# Prompt
Quote the material below exactly as written, from the first line to the line that holds "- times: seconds", endpoints included.

- Opening Delimiter -

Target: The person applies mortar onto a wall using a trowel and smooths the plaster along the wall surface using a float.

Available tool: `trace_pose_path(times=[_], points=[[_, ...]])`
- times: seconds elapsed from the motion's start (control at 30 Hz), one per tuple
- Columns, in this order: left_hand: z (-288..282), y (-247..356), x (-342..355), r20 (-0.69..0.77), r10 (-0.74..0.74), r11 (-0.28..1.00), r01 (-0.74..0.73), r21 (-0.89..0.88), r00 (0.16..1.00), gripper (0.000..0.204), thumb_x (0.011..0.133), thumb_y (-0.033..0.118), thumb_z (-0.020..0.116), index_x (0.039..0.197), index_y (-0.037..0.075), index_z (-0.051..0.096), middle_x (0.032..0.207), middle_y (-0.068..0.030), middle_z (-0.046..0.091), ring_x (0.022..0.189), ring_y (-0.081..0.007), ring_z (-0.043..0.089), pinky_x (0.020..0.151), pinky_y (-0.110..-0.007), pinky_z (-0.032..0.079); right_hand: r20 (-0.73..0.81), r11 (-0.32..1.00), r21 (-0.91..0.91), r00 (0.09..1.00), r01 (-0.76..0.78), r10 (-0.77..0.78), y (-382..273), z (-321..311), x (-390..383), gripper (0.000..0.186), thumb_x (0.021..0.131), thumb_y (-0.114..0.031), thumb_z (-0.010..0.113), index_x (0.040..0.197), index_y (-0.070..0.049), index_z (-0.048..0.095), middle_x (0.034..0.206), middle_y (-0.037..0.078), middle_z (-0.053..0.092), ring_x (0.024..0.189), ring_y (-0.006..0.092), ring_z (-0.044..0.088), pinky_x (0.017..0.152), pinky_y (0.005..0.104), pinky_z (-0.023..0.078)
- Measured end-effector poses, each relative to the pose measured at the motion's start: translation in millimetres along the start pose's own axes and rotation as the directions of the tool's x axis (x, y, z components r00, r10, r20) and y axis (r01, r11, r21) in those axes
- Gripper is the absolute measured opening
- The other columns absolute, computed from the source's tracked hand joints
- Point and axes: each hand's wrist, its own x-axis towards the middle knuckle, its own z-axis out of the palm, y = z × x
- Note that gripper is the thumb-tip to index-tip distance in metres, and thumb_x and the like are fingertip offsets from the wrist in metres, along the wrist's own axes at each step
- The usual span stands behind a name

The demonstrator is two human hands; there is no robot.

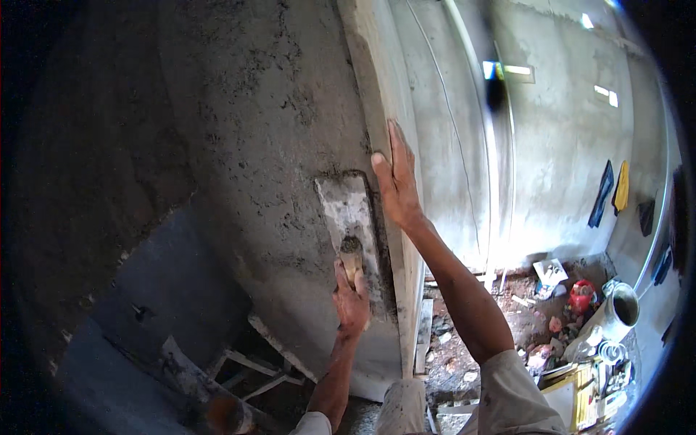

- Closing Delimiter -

# Result
Target: The person applies mortar onto a wall using a trowel and smooths the plaster along the wall surface using a float.

Available tool: `trace_pose_path(times=[_], points=[[_, ...]])`
- times: seconds elapsed from the motion's start (control at 30 Hz), one per tuple

This completes the requested output.